__What you will do__.
Pull every line containing "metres" from the listing below.

'''

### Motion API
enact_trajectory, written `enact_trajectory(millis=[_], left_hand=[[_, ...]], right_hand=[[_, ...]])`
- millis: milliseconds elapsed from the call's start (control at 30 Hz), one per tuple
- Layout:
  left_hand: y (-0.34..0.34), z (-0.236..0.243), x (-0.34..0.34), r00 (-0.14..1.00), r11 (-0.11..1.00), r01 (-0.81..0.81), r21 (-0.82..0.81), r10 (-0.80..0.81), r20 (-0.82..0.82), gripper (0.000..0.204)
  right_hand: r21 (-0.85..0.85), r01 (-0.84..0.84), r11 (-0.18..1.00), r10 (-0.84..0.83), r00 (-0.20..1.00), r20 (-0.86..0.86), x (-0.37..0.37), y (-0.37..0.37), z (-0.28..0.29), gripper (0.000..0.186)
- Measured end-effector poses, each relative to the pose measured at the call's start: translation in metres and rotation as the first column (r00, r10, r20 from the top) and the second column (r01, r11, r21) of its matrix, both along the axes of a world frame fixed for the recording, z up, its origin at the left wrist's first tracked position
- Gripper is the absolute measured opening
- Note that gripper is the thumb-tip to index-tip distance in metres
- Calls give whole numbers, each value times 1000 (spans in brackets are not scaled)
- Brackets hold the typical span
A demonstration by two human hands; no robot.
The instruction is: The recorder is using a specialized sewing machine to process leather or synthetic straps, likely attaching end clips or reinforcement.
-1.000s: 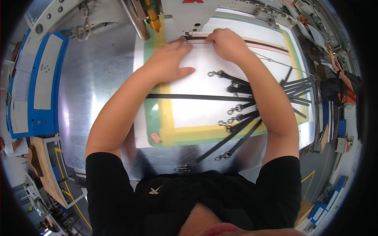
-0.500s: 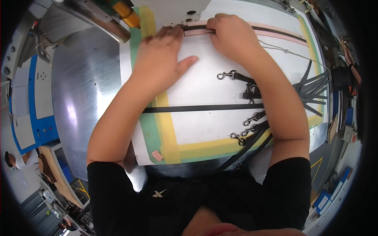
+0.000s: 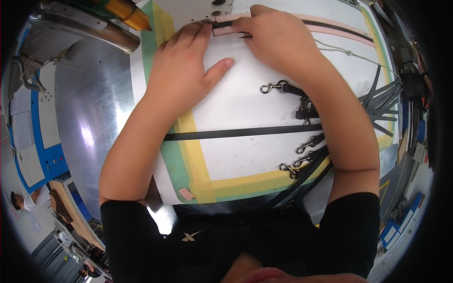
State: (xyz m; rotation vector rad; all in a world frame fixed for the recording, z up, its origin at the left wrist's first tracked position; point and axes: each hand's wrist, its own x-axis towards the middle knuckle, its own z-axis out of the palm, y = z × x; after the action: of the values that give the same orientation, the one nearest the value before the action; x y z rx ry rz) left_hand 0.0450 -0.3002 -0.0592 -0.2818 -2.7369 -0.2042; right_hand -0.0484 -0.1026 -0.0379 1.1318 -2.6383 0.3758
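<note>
A black strap (image 3: 321,23) runs along a pink strip (image 3: 224,31) at the far side of the white work board (image 3: 236,104). My left hand (image 3: 184,61) lies flat at the strap's left end, thumb spread away; its fingertips touch a small metal fitting there. Close beside it, my right hand (image 3: 276,40) has its fingers closed on the strap, with a dark thin tip showing under them. Nearer me, another black strap (image 3: 245,132) stretches across the board. Several metal snap hooks (image 3: 271,88) on black straps lie by my right forearm.
Above my left hand hang a metal cylinder (image 3: 85,30) and an orange-gold part (image 3: 130,14). Green and yellow tape (image 3: 200,174) borders the board. A light cord (image 3: 349,53) and a bundle of loose strap ends (image 3: 384,101) lie at the right. Another person (image 3: 28,200) is far left.
The whole view has shifted a little. My right hand has slid slightly left along the strap, nearer my left hand. My left hand still rests at the strap's end.
</note>
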Motion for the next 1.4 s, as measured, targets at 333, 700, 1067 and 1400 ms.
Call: enact_trajectory(millis=[333,700,1067,1400], left_hand=[[-1,9,3,1000,995,-7,-97,10,24,73],[-1,12,8,998,999,8,-37,-6,69,72],[0,7,10,999,999,-23,-40,24,39,71],[1,7,13,998,998,-32,-58,34,43,73]], right_hand=[[25,-45,999,46,998,-41,7,-6,1,30],[13,-77,997,77,997,-14,11,-7,8,30],[11,-66,998,67,997,-28,8,-11,-1,31],[47,-62,997,64,997,-32,15,-10,3,31]])
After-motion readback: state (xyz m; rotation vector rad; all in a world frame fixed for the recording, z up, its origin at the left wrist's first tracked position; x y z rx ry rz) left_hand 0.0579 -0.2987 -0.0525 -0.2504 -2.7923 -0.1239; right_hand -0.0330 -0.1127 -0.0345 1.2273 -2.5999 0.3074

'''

__Exercise output__.
- Measured end-effector poses, each relative to the pose measured at the call's start: translation in metres and rotation as the first column (r00, r10, r20 from the top) and the second column (r01, r11, r21) of its matrix, both along the axes of a world frame fixed for the recording, z up, its origin at the left wrist's first tracked position
- Note that gripper is the thumb-tip to index-tip distance in metres

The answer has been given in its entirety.